“3+7” represents the current standard of care for acute myeloid leukemia (AML). Fludarabine-based regimens have limited application due to the absence of survival benefit and prolonged hematological toxicity after 2nd cycle. Infections in neutropenic patients represent an important cause of mortality and morbidity.
To analyze the infective risk associated with intensive chemotherapy based on double-FLAI induction.

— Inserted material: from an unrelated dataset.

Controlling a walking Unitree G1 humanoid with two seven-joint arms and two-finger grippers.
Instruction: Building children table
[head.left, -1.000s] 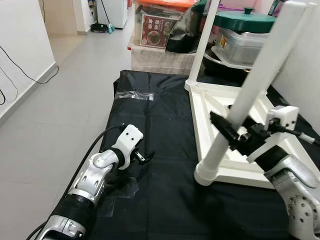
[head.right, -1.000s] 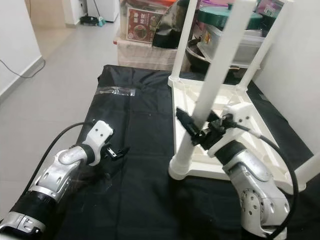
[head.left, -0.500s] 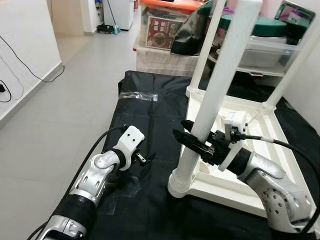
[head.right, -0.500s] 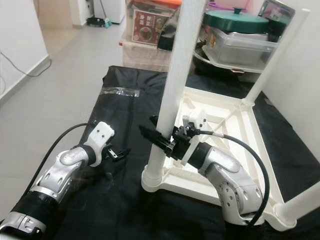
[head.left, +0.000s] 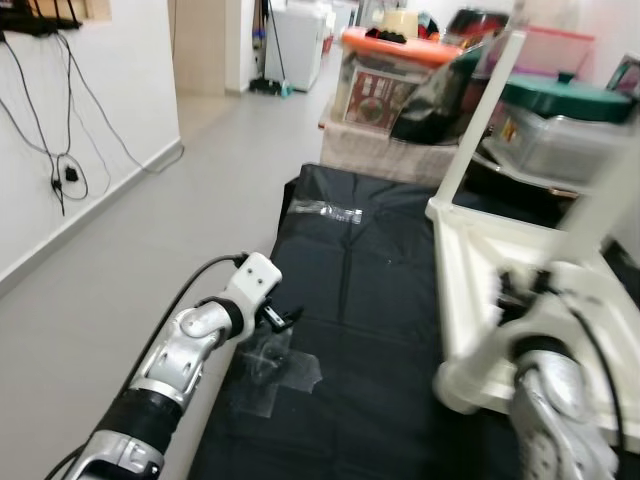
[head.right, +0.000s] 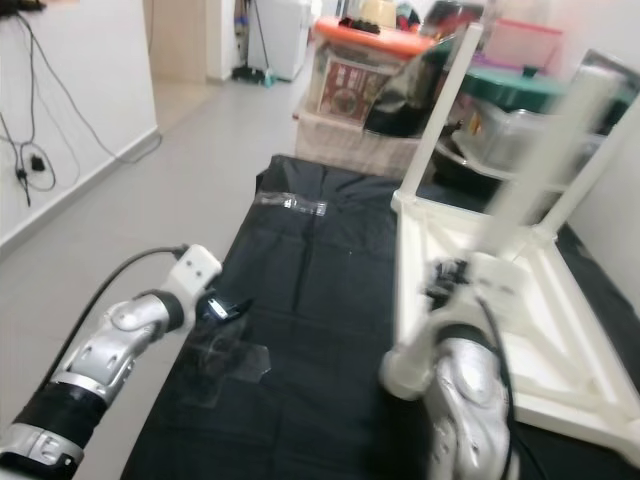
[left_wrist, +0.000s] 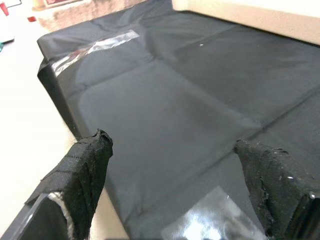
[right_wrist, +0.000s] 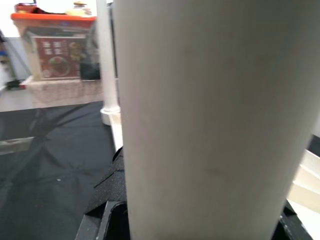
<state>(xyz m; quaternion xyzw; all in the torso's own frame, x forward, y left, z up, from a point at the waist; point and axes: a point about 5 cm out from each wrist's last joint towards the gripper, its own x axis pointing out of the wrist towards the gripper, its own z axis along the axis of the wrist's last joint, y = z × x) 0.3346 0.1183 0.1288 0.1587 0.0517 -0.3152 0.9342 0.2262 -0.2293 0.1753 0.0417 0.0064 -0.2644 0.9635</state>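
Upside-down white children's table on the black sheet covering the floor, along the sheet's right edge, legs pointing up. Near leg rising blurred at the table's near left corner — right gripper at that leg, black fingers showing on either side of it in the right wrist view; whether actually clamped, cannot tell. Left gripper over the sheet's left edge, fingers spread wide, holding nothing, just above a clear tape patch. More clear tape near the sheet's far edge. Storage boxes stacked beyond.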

We retrospectively collected data of 40 consecutive adult patients with newly diagnosed AML treated with FLAI-5 induction therapy (Fludarabine IV 25 mg/sqm/die days 1-5, Cytarabine IV 2000 mg/sqm/die days 1-5 and Idarubicin 10 mg/sqm/die on days 1, 3 and 5). Patients in complete remission (CR) proceeded to second FLAI-5 followed by allogeneic transplant or chemotherapy consolidation. The incidence and type of infective events were collected in 36/40 patients. Patients were compared with a historical court of 39 patients treated with non-fludarabine based induction. MRD was assessed by qRT-PCR or WT1 gene expression. Data were harmonized using RedCap custom eCRFs.

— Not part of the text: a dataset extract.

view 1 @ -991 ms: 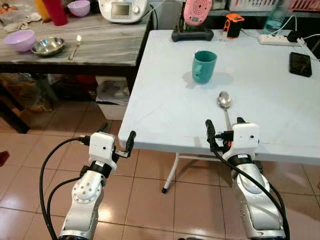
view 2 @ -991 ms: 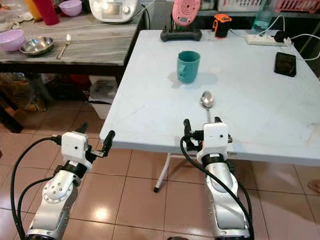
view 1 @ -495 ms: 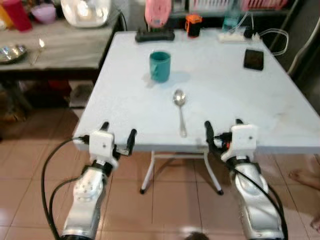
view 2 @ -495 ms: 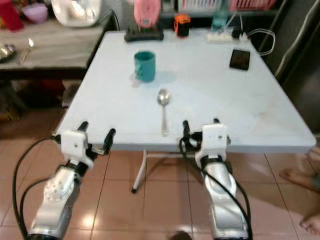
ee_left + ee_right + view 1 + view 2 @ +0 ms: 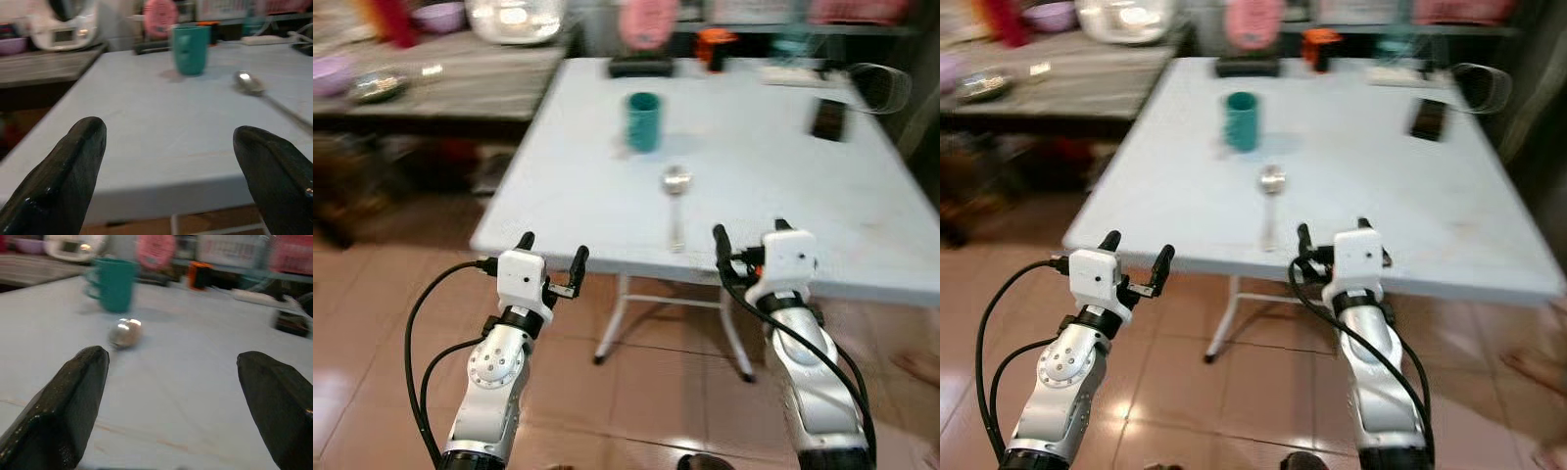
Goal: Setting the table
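Note:
A teal mug [image 5: 643,120] stands upright on the white folding table [image 5: 783,196], toward its far left. A metal spoon [image 5: 676,204] lies in front of the mug, its bowl pointing away from me. My left gripper [image 5: 551,255] hovers open at the table's near left edge, holding nothing. My right gripper [image 5: 750,244] is open just at the near edge, to the right of the spoon's handle. In the left wrist view the mug [image 5: 190,43] and spoon [image 5: 250,84] lie ahead on the tabletop; the right wrist view has the spoon [image 5: 124,331] close ahead.
A black phone [image 5: 828,118], a power strip [image 5: 796,74], an orange object [image 5: 715,48] and a pink device [image 5: 646,23] sit along the table's far side. A side counter [image 5: 460,73] at left holds bowls and an appliance. Tiled floor lies below.
The whole view has shifted and blurred, so the camera moved; the table now sits slightly further right. Both grippers stay open and empty at the table's near edge.

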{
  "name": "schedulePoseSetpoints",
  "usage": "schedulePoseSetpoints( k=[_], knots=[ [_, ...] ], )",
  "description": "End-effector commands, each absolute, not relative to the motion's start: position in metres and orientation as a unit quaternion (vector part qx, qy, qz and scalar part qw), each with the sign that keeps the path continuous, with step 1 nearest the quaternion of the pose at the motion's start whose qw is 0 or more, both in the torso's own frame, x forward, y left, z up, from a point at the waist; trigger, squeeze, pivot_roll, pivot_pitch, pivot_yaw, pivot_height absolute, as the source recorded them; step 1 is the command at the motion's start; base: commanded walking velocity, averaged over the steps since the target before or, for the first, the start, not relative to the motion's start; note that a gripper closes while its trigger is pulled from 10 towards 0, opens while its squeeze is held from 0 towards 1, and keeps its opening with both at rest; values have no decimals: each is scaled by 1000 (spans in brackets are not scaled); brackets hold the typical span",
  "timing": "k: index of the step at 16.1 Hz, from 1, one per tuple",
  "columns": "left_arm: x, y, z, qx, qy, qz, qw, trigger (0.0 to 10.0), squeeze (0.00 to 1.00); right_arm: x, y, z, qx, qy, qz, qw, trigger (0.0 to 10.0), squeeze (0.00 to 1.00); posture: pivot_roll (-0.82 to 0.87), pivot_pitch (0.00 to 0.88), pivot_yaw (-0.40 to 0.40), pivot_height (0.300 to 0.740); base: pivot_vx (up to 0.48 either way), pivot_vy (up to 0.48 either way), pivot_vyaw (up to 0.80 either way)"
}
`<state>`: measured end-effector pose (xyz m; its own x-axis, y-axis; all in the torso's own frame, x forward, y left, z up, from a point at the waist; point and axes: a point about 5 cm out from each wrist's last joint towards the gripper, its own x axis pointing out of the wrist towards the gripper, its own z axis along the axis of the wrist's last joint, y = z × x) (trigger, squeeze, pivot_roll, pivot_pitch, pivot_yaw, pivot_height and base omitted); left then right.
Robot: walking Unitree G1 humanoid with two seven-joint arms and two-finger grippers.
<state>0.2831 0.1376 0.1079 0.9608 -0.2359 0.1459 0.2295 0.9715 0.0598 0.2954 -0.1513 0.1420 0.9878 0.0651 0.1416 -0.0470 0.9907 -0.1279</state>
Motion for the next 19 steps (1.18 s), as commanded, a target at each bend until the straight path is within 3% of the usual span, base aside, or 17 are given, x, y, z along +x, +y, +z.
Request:
schedulePoseSetpoints(
  k=[1, 6, 10, 16, 19],
  knots=[
    [284, 138, 107, 22, -69, -126, 989, 10000, 0, 299, -154, 144, -56, -75, 24, 995, 10000, 0, -205, 117, 58, 740, 0, 0, 587],
    [284, 132, 110, 6, -75, -163, 984, 10000, 0, 308, -169, 151, -40, -81, -15, 996, 10000, 0, -199, 124, 63, 740, 0, 0, 0],
    [284, 130, 112, 5, -78, -178, 981, 10000, 0, 305, -167, 145, -36, -72, -16, 997, 10000, 0, -202, 121, 65, 740, 0, 0, -655],
    [284, 126, 114, -5, -84, -198, 977, 10000, 0, 305, -169, 147, -40, -77, -19, 996, 10000, 0, -206, 122, 69, 740, 0, 0, 0],
    [283, 125, 115, -7, -87, -201, 976, 10000, 0, 300, -165, 152, -64, -97, -9, 993, 10000, 0, -209, 121, 67, 740, 340, 0, 0]
  ],
)
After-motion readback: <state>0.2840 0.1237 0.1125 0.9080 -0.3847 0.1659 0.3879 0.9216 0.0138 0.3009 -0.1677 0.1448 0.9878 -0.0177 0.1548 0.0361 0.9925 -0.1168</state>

Forty patients received FLAI-5 from August 2015 to December 2018. Median age at diagnosis was 53 years (range 19-66). According to NCCN-2016 stratification criteria 12/40 (30%) patients were favorable, 10/40 (25%) intermediate and 17/40 (42.5%) high risk; one patient wasn’t evaluable. Thirty-five patients (87.5%) achieved a CR after induction, 4 (10%) patients were refractory and 1 patient (2.5%) died during induction. Twenty-nine of 40 patients were evaluable for MRD analysis and 15/29 (52%) patients achieved MRD negativity. Twenty-two of the 35 patients in CR proceeded to 2nd FLAI-5 chemotherapy regimen.

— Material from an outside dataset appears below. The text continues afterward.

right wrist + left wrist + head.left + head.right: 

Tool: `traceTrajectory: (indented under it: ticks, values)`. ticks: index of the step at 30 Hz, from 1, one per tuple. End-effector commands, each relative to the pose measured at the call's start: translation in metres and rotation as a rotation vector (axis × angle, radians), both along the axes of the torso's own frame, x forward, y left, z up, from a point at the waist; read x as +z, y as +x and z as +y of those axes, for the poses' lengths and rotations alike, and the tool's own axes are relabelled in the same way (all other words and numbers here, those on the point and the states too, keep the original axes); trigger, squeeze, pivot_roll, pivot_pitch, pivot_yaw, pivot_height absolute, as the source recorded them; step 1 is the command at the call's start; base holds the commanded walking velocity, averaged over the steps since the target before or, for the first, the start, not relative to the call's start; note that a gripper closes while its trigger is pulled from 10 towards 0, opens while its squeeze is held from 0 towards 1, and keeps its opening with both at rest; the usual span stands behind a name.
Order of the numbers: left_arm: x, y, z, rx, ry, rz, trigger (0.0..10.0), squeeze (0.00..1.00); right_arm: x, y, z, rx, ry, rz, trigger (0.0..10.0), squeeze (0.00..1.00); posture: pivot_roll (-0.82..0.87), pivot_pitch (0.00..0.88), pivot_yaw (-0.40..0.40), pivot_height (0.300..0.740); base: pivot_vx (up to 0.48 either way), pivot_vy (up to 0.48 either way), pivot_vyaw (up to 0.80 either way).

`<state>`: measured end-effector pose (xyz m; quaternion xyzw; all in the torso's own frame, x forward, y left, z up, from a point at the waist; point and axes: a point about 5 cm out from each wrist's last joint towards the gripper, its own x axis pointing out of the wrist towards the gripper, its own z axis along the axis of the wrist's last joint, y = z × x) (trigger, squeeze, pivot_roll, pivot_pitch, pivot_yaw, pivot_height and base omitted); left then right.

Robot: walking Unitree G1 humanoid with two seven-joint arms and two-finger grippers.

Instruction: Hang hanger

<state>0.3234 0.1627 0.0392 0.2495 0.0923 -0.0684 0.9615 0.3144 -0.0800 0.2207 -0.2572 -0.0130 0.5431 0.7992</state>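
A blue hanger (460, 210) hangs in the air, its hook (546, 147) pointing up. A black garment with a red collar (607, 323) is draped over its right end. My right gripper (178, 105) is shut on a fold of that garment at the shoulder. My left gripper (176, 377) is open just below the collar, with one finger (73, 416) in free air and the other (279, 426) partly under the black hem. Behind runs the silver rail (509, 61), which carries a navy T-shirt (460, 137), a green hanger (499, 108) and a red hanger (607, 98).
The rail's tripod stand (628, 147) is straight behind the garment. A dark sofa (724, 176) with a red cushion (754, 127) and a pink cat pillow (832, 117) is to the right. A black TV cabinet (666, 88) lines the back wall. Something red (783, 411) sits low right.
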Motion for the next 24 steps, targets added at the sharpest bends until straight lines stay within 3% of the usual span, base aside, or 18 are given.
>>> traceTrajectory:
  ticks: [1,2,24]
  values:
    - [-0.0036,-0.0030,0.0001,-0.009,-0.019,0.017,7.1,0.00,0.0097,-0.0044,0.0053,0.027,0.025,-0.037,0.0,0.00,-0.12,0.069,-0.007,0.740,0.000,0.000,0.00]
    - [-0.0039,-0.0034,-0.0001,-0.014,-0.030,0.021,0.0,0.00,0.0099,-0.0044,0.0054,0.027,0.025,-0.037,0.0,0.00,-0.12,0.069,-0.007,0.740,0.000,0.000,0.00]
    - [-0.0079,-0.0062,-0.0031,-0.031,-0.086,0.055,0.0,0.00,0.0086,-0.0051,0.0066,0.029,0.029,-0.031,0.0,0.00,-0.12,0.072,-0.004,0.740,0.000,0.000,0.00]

At induction, patients recovered from neutropenia (ANC> 500 x 109/L) after 21.5 days (range 13-32) from the end of chemotherapy and reached platelet > 20 x 109/L after a median of 16 days (range 10-33). Patients spent a median of 33 nights in hospital (range 14-61; historical control 35 nights, range 31-42; p = ns). After 2nd cycle, median days for ANC and platelet recovery were 29 and 26 (range 16-45 and 13-60 respectively, historical control for ANC recovery 20 days, range 18-25; p = 0.001). Median patients’ hospitalization was 39 nights (range 26-55; historical control 32.5 nights, range 24-47; p = 0.003).
Patients and historical controls received same antimicrobial prophylaxis in induction and experienced respectively 33/36 (91.7%) and 36/39 (92.3%) infective events. Patients had a higher number of infections of unknown origin (15/33 vs 6/36, p .002), and lower incidence of Gram-positive isolates (4/12 vs 15/22, p = 0.002). Any-mould infection rate was comparable in the two groups.
Twenty-seven of 36 patients and 22/39 controls proceeded to consolidation chemotherapy. Antimould prophylaxis was different, with patients receiving mainly posaconazole 17/27 (63 %), fluconazole 5/27 (18.5%), itraconazole 4/27 (14.8%) and voriconazole 1/27 (3.7%); while controls received posaconazole 4/22 (18.2%) fluconazole 5/22 (22.7%), itraconazole 12/22 (54.5%) and voriconazole 1/22 (4.5%). Twenty-two of 27 patients (81.5%) and 17/22 (77.3%) in controls had an infection. Three patients of 27 had a probable mould infection and 1 possible, compared to 1 proven mould infection and 1 possible in the 22 controls (any-mould infection 4/27 vs 2/22).
In our experience FLAI-5 is associated with high CR rates, but prolonged neutropenia and hospitalization after 1st consolidation. However, this doesn’t translate in a higher infection risk in this set of patients.